Дом Табора, комнат на восемнадцать, стоял в самом центре обширной фермы, довольно крупной даже для этих мест. Это был старинный фамильный дом, приведенный, однако, в хорошее состояние. Два нырявших под здание гаража несколько портили фасад. Но этот недостаток скрашивал лежащий перед домом розарий, посреди которого голубел небольшой овальный бассейн с подогретой водой.

В этот прохладный осенний день от голубой воды шел парок. На мягких качалках лежали редкие желтые листья с деревьев-великанов, окружавших поляну перед главным входом. Листья летели через крышу и устилали дорожки сада за домом. Необычный вид деревьев — с яблоками и без единого листочка — делал сад похожим на рождественское чудо.

На террасе гостей ждал аперитив. Молчаливый мистер Табор, щуплый мужчина с длинноносым лицом, усиками и челочкой, стоял в углу со своим фужером и только односложно поддакивал жене. Зато она действовала с энергией, которой хватило бы на обоих.

— Итак, господа, кто любит лошадей и псовую охоту — прошу со мной. Кто хочет пострелять — отправятся с Сэмом.

Только Мейсл и Дональд, к нескрываемой радости Сэма, высказались за ружейную охоту. Смерив их презрительным взглядом, миссис Табор, однако, потащила всех смотреть свою любимую охотничью лошадь.

Крупный коричневый жеребец, казалось, никак не подходил к этой вертлявой, маленькой наезднице.

Возле жеребца стоял мешок с аппетитными зелеными яблоками. Миссис Табор взяла два яблока и скормила жеребцу, обшаривавшему ее маленькую ладошку своими большими мохнатыми губами.
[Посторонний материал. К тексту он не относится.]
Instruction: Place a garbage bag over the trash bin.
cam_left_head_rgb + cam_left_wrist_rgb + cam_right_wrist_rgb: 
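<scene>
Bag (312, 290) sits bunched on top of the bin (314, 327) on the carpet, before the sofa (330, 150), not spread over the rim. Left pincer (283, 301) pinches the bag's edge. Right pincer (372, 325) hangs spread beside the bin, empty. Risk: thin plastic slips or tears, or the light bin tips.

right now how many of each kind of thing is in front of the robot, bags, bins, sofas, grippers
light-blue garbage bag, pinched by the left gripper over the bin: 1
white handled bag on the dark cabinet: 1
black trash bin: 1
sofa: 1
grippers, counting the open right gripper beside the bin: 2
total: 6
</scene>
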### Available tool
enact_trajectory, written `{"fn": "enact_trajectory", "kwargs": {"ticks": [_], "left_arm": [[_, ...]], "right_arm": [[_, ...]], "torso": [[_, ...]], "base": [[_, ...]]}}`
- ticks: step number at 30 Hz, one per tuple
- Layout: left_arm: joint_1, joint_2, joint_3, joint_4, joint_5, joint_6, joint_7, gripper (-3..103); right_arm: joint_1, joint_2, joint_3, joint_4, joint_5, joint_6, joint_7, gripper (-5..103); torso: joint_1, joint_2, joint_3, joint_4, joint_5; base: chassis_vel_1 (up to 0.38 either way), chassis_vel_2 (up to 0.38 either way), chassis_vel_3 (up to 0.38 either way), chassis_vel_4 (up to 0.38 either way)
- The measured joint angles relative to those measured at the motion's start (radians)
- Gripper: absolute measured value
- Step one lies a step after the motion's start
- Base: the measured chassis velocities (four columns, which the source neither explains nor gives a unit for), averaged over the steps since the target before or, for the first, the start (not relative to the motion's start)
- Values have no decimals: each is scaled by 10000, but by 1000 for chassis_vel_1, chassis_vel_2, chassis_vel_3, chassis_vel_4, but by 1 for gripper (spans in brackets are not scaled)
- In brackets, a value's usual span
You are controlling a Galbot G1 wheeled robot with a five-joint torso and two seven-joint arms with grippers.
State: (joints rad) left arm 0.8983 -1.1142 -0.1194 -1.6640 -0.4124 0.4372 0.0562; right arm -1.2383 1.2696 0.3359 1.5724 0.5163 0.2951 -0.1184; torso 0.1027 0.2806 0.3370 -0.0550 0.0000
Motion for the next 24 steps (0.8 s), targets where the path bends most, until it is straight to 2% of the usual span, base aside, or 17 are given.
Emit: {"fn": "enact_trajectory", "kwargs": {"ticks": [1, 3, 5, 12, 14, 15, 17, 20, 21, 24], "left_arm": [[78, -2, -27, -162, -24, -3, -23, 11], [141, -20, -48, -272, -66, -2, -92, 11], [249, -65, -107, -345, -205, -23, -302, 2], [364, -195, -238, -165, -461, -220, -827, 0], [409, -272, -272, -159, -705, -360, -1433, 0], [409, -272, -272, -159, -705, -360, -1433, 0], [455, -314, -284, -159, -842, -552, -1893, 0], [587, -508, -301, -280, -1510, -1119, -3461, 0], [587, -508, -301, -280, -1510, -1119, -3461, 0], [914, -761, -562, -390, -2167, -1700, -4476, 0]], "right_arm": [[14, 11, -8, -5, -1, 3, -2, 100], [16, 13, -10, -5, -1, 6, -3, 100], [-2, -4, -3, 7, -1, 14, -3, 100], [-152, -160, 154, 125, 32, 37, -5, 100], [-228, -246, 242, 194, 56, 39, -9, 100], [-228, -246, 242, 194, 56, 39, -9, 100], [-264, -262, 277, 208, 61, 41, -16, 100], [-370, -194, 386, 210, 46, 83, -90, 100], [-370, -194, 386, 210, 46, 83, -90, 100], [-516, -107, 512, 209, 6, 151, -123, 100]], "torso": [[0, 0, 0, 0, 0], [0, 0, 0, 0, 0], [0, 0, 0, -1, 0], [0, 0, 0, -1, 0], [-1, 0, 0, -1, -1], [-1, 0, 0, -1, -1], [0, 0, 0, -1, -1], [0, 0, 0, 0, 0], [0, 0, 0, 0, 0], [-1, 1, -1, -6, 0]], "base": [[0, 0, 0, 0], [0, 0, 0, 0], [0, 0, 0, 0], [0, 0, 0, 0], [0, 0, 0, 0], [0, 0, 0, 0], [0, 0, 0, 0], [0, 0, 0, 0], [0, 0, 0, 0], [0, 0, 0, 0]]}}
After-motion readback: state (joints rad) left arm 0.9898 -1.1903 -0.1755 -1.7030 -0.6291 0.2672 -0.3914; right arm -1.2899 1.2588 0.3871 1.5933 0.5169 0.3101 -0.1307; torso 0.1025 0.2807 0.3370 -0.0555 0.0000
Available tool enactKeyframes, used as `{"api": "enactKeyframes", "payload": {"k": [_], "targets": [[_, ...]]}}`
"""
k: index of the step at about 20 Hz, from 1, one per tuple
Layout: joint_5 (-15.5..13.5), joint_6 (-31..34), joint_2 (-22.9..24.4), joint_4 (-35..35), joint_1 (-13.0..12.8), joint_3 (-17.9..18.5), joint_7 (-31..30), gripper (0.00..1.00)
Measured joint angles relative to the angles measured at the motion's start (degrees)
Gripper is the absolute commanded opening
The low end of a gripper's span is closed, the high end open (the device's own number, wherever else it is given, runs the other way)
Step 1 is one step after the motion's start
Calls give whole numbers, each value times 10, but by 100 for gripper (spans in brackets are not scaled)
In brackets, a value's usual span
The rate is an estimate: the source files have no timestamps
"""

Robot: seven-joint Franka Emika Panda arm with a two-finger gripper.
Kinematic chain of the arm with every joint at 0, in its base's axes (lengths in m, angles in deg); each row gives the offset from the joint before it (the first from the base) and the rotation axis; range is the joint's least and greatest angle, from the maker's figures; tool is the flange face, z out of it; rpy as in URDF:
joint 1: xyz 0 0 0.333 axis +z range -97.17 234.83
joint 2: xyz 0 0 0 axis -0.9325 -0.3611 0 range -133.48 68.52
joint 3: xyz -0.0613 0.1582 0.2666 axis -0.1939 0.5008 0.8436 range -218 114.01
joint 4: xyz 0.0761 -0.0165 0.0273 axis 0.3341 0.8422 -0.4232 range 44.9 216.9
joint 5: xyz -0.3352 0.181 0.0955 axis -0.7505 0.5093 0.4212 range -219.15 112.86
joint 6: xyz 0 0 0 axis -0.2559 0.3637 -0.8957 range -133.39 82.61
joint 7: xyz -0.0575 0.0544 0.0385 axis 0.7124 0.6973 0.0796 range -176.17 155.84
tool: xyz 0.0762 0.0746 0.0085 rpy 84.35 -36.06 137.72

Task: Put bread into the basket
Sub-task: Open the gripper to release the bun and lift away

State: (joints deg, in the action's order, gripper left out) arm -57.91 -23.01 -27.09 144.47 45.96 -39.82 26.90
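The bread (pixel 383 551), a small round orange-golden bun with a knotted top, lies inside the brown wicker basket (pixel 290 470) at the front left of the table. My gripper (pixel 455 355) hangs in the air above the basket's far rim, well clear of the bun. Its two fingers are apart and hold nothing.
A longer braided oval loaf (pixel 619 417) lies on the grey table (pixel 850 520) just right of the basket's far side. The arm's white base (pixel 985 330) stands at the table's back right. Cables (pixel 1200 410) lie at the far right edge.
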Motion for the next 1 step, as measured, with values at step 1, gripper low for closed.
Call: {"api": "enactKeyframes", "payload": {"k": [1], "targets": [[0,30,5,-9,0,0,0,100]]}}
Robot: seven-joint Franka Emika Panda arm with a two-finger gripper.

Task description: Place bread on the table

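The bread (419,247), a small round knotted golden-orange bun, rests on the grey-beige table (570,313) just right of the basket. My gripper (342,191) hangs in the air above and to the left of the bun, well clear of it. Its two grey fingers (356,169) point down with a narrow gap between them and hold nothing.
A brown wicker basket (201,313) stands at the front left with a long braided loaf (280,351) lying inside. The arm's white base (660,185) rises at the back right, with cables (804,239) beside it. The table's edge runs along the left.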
— Пойдемте, пойдемте, я покажу оружие. — Воспользовавшись удобной минутой, Сэм утащил Роуза и Мейсла в гостиную.

На столе лежало с десяток винчестеров и браунингов разных калибров. Мейсл долго придирчиво выбирал оружие, пока не остановился на полуавтомате двенадцатого калибра. Дональд предпочел полегче — короткоствольный лесной «зауэр» шестнадцатого калибра.

«Двенадцатый для фазана, пожалуй, тяжеловат».

Он хотел сказать об этом Мейслу, но не рискнул, настолько тот профессионально вертел в руках оружие и критически его осматривал. Судя по всему, Мейсл разбирался в охоте.